_WHAT IS REQUIRED:_
The whole listing below must be repeated exactly.

_GIVEN DATA:_

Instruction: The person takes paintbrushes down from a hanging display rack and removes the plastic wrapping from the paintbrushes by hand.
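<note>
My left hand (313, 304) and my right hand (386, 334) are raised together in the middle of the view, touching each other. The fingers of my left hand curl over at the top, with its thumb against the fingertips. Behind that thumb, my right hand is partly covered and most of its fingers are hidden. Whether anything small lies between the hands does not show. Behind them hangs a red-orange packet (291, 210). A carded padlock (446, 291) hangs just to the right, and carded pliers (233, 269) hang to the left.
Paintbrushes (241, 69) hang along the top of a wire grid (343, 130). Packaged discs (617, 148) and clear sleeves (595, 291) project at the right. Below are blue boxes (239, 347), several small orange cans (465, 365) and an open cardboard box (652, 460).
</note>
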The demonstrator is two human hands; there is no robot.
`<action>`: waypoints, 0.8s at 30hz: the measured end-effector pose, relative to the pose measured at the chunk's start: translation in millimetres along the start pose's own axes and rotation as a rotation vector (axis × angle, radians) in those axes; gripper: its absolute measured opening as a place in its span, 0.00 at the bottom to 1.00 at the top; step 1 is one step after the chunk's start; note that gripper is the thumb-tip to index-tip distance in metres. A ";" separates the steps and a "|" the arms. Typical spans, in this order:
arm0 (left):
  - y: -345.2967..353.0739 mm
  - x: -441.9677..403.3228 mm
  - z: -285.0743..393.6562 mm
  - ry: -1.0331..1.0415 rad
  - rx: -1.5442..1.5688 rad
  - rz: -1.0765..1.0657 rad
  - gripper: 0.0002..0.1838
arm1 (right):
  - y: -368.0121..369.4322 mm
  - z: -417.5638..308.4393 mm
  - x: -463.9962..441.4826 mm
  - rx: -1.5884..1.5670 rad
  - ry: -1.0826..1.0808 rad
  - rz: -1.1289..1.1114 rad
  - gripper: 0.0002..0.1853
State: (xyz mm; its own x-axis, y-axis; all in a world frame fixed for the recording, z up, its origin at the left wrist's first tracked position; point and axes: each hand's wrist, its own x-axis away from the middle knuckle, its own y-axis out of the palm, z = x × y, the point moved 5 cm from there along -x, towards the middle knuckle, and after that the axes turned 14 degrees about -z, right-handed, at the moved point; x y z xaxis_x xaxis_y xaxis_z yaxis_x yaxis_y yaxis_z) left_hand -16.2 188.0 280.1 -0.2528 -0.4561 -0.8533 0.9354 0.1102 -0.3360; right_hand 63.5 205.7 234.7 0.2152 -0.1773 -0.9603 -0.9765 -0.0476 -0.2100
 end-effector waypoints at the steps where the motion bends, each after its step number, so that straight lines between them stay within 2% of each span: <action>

_TASK RESPONSE:_
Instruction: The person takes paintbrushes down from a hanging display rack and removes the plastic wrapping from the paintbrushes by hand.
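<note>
My left hand (313, 304) and my right hand (386, 334) are raised together in the middle of the view, touching each other. The fingers of my left hand curl over at the top, with its thumb against the fingertips. Behind that thumb, my right hand is partly covered and most of its fingers are hidden. Whether anything small lies between the hands does not show. Behind them hangs a red-orange packet (291, 210). A carded padlock (446, 291) hangs just to the right, and carded pliers (233, 269) hang to the left.
Paintbrushes (241, 69) hang along the top of a wire grid (343, 130). Packaged discs (617, 148) and clear sleeves (595, 291) project at the right. Below are blue boxes (239, 347), several small orange cans (465, 365) and an open cardboard box (652, 460).
</note>
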The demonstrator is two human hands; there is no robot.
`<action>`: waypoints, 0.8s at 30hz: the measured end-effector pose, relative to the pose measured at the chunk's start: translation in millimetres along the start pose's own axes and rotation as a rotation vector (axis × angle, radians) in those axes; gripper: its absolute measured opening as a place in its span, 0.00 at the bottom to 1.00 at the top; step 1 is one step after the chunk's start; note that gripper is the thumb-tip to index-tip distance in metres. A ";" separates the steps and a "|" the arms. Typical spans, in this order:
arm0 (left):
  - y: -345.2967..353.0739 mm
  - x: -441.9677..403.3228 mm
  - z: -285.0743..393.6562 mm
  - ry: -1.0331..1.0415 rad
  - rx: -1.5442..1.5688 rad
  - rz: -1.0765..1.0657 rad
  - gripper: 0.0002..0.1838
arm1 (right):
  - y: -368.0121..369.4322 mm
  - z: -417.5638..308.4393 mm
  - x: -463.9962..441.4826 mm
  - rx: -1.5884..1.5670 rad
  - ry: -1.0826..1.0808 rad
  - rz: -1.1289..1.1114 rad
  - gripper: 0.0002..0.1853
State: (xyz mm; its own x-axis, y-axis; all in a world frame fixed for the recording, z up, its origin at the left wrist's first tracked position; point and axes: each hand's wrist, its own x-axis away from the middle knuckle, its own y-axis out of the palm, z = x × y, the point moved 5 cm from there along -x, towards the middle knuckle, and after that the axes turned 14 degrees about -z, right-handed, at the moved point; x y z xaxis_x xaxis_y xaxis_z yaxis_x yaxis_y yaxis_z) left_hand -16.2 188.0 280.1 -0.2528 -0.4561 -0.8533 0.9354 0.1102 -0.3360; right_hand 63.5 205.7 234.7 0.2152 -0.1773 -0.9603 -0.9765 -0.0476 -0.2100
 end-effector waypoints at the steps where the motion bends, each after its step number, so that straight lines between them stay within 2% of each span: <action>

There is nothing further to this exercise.